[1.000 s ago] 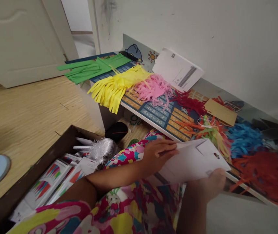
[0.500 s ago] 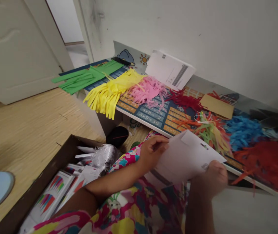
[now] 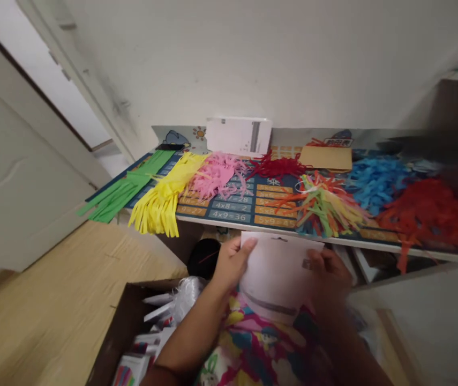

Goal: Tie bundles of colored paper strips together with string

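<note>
A flat white card packet with a hang slot in its top edge is held up in front of my lap, just below the desk edge. My left hand pinches its upper left corner, thumb on the near face. On the right edge, my right hand is closed round the packet; motion blurs it somewhat. Above the packet, a bundle of mixed-colour paper strips tied with white string lies at the desk edge. A similar white packet leans against the wall.
Green strips, yellow strips, pink shreds, dark red shreds, blue shreds and red shreds lie along the desk. A tan card sits behind. Low left, a brown box holds packets and silvery strands.
The packet has turned from slanted to nearly level along its top edge. My left hand has shifted to its upper left corner. The camera view has swung to the right.
</note>
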Demonstrator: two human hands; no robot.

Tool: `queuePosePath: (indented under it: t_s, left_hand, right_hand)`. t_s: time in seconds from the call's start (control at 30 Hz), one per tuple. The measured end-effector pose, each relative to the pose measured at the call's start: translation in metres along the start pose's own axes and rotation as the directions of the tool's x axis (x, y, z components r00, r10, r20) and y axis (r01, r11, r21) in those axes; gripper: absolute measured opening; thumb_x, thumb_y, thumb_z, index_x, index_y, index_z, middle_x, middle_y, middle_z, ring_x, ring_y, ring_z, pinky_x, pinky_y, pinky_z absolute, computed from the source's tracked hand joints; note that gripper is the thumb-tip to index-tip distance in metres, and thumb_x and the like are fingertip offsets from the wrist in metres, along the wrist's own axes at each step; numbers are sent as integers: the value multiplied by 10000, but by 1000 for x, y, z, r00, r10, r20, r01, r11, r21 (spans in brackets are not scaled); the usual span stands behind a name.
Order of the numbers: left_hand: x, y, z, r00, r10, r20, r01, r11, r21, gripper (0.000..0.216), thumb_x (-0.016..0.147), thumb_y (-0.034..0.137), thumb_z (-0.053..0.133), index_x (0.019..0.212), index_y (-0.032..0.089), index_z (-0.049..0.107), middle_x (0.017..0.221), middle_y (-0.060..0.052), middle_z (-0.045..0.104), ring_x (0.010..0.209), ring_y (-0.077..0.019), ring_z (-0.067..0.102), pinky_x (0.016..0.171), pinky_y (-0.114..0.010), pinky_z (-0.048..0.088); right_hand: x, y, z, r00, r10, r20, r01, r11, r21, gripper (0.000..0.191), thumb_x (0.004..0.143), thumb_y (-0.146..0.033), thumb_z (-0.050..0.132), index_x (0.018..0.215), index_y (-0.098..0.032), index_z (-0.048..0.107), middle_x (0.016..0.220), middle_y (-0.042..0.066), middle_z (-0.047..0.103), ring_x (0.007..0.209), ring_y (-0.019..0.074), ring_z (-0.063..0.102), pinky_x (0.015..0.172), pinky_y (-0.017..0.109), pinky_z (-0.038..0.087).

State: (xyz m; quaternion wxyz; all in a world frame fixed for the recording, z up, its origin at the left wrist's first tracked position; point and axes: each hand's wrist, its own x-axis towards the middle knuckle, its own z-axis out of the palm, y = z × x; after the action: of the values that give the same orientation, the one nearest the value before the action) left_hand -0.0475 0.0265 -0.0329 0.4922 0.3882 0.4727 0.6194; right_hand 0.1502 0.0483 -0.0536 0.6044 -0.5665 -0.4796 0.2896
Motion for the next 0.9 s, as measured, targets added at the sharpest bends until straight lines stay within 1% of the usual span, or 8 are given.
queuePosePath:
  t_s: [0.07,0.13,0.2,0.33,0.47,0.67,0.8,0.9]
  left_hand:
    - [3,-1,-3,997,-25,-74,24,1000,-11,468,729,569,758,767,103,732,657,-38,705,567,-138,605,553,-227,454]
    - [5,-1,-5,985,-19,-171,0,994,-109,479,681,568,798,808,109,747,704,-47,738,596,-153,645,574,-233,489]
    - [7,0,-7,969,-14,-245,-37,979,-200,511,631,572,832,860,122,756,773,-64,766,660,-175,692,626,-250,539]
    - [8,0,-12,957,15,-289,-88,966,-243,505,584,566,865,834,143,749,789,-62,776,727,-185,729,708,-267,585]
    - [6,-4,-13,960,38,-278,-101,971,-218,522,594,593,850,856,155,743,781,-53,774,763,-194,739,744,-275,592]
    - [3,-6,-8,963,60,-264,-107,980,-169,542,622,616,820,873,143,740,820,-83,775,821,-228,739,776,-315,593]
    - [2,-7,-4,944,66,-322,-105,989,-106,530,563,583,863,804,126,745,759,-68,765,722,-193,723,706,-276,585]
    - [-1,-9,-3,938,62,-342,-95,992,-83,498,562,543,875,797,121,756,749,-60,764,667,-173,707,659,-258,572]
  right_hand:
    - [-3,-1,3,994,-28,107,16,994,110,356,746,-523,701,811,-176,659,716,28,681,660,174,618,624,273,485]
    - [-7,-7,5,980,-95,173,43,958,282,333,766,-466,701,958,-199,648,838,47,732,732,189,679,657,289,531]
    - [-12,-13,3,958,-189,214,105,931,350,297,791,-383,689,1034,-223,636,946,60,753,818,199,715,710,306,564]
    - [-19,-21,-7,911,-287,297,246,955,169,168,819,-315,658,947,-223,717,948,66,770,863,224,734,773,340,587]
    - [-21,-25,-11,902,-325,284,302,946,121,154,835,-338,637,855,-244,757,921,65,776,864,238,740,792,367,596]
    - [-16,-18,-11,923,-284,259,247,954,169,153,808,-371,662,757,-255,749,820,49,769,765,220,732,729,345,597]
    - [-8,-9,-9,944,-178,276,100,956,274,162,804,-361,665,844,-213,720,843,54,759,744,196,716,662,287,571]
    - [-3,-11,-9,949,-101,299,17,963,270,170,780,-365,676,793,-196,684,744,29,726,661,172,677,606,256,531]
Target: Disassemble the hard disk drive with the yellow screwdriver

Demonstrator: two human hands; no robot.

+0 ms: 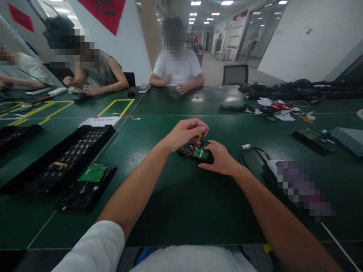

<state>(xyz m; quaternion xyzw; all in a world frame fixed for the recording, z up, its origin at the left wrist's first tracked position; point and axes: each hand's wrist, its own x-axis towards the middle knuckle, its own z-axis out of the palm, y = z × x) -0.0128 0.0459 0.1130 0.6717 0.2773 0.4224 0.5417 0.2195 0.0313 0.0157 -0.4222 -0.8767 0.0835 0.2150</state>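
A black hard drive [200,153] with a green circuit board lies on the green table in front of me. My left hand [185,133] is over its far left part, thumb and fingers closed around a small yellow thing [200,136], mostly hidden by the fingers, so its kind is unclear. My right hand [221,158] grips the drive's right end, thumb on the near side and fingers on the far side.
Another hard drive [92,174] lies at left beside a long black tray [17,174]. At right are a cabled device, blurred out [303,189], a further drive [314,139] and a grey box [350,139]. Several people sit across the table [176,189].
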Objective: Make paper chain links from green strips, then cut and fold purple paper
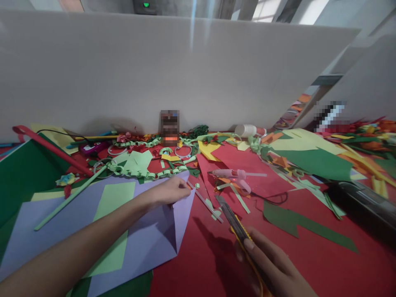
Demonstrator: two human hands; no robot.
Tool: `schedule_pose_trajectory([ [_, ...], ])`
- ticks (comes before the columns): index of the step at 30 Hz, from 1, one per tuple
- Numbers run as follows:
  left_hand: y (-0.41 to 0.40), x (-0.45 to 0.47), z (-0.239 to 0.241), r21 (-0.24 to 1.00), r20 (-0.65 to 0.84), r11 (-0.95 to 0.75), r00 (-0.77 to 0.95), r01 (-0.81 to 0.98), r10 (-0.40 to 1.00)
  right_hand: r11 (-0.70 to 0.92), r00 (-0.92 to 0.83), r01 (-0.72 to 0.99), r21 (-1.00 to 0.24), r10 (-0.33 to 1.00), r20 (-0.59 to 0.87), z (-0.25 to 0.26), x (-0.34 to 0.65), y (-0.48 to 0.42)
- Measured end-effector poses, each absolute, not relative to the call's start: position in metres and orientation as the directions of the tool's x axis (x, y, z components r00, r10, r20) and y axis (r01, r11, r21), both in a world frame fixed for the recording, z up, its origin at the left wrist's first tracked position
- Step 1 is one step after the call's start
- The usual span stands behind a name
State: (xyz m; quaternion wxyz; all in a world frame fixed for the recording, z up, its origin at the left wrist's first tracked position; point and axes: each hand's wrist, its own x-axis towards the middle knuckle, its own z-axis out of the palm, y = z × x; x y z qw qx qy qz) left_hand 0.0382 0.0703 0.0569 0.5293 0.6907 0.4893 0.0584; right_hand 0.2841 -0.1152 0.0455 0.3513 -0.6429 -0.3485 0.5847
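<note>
My left hand (172,190) is closed at the raised right edge of a large purple paper sheet (148,231), pinching it near a fold. A light green paper strip (105,231) lies across that sheet, partly under my forearm. In my right hand (272,255) is a yellow utility knife (235,225), its tip pointing up and to the left above the red tabletop. Just beyond the knife rests a pink glue gun (230,173) with its cord trailing right. Between the hands lies a thin clear glue stick (206,201).
A dark green paper piece (309,227) lies on the red surface (324,268). At right is a black cylindrical object (365,210). Light green paper chains (151,175), a red rolled strip (58,152) and a white cup (246,130) lie before an upright white panel (185,70).
</note>
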Motion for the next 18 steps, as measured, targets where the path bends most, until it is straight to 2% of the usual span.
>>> schedule_pose_trajectory([
  [2,0.065,0.036,0.059,0.825,-0.422,0.078,0.517,0.56,0.745,-0.529,0.083,-0.018,-0.848,0.845,-0.529,0.041,0.274,-0.119],
  [7,0.051,0.025,0.063,0.891,-0.38,0.145,0.535,0.429,0.755,-0.526,0.009,-0.277,-0.804,0.835,-0.55,0.028,0.226,-0.114],
  [10,0.042,0.022,0.066,0.919,-0.342,0.165,0.515,0.359,0.786,-0.47,0.024,-0.288,-0.834,0.867,-0.497,0.023,0.197,-0.094],
  [14,0.02,0.016,0.068,0.95,-0.246,0.11,0.48,0.293,0.842,-0.46,0.017,-0.17,-0.871,0.883,-0.469,0.019,0.179,-0.07],
  [16,-0.002,0.009,0.06,0.941,-0.145,-0.001,0.407,0.339,0.902,-0.46,0.031,-0.136,-0.877,0.883,-0.468,0.016,0.178,-0.066],
  [18,-0.032,0.0,0.042,0.862,-0.06,-0.081,0.258,0.501,0.964,-0.456,0.047,-0.149,-0.878,0.883,-0.467,0.014,0.183,-0.065],
])
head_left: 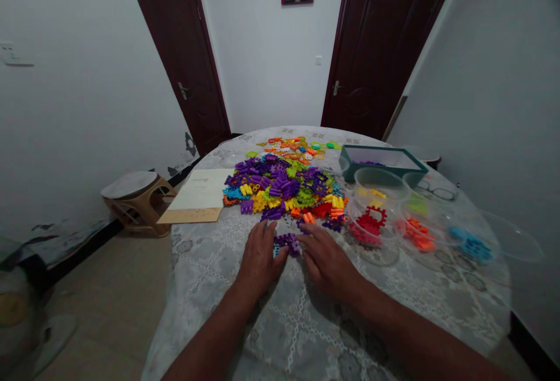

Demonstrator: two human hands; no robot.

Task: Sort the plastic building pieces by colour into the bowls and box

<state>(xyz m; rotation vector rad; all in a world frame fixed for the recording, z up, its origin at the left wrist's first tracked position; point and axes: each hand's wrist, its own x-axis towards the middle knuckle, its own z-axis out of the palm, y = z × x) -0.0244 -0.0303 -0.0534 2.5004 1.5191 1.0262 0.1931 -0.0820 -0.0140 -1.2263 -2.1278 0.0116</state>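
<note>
Several small purple plastic building pieces (289, 242) lie on the table between my hands, with a light blue piece (276, 250) at their left. My left hand (260, 252) rests beside them, fingers stretched forward and thumb apart, its tip by the purple pieces. From the other side my right hand (328, 259) reaches in with fingers spread, the fingertips touching or close to the purple pieces. Neither hand is visibly lifting anything. Just beyond the hands spreads a large mixed heap of plastic pieces (280, 182), mostly purple, with yellow, green, orange and red ones.
Clear round tubs on the right hold red pieces (367, 229), orange pieces (417, 234) and blue pieces (471, 245). Behind them are a green-edged box (385, 172) and eyeglasses (440, 192). Paper sheets (203, 189) lie at left. A stool (137, 197) stands beside the patterned tablecloth (210, 287).
</note>
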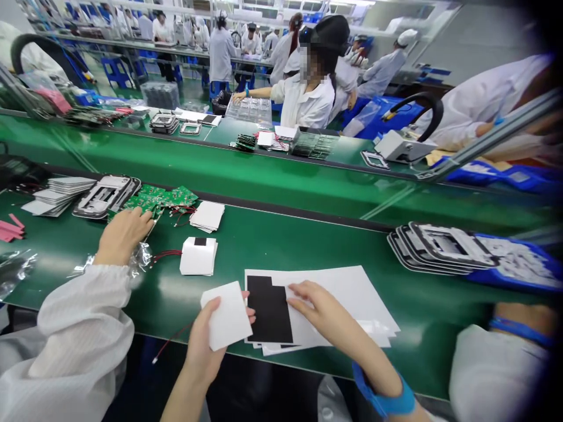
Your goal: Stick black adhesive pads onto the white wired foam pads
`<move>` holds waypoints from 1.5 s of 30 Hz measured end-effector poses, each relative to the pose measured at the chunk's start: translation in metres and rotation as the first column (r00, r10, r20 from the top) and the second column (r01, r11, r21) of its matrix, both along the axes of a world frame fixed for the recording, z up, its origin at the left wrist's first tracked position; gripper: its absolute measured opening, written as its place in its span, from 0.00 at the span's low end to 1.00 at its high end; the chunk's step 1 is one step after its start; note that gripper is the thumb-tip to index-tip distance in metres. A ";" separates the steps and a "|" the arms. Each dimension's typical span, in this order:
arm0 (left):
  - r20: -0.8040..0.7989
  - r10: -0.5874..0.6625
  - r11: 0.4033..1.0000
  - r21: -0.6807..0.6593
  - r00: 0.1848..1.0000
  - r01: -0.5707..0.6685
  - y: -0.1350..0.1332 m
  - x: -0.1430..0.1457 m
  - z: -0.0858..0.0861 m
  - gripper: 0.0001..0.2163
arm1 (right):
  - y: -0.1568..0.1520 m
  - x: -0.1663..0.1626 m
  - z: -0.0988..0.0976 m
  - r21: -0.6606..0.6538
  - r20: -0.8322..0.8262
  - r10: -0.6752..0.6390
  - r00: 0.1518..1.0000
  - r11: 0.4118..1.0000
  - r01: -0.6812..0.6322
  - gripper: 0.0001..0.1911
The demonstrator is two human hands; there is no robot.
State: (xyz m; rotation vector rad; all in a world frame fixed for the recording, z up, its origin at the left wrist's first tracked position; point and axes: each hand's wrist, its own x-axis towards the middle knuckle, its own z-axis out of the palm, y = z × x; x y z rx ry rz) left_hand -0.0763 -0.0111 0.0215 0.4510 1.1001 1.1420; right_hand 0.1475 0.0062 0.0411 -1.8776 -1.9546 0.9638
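Note:
My left hand [206, 343] holds a white square pad [226, 315] by its lower edge, with a thin red wire [171, 343] hanging below it. My right hand [323, 312] lies on a stack of white sheets [347, 293], fingers stretched out. Its fingertips touch the right edge of a black rectangle [269, 309] stuck on the top sheet. Both hands are at the near edge of the green table [285, 246]. A small stack of white pads [199, 256], one with a black patch, lies just beyond my left hand.
To my left, a co-worker's hand [123, 234] in a white sleeve reaches into green circuit boards [160, 198]. Grey frames [105, 196] and a second pad stack [207, 215] lie nearby. More frames [440, 246] are stacked at right. Other people work across the green conveyor belt [264, 170].

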 end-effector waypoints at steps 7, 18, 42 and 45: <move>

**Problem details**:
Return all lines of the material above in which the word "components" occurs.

**Answer for this exercise**:
Tool: `queuePosePath: (indented under it: t_s, left_hand, right_hand)`. t_s: time in seconds from the call's start (control at 30 Hz), one per tuple. The measured end-effector pose, each relative to the pose measured at the call's start: translation in metres along the start pose's own axes and rotation as the directions of the tool's x axis (x, y, z components r00, r10, r20) and y axis (r01, r11, r21) in those axes; gripper: absolute measured opening; thumb_x, thumb_y, thumb_z, index_x, index_y, index_z, middle_x, middle_y, middle_z, ring_x, ring_y, ring_z, pinky_x, pinky_y, pinky_z absolute, computed from the source's tracked hand joints; note that gripper is the thumb-tip to index-tip distance in metres, and thumb_x and the like are fingertip offsets from the wrist in metres, along the wrist's own axes at each step; numbers are sent as integers: the value multiplied by 10000, but by 1000 for x, y, z, r00, r10, r20, r01, r11, r21 (spans in brackets are not scaled); the usual span stands behind a name.
- Measured end-effector poses, each absolute, not relative to the call's start: position in metres and orientation as the directions of the tool's x axis (x, y, z components r00, r10, r20) and y axis (r01, r11, r21), both in a world frame fixed for the recording, z up, its origin at the left wrist's first tracked position

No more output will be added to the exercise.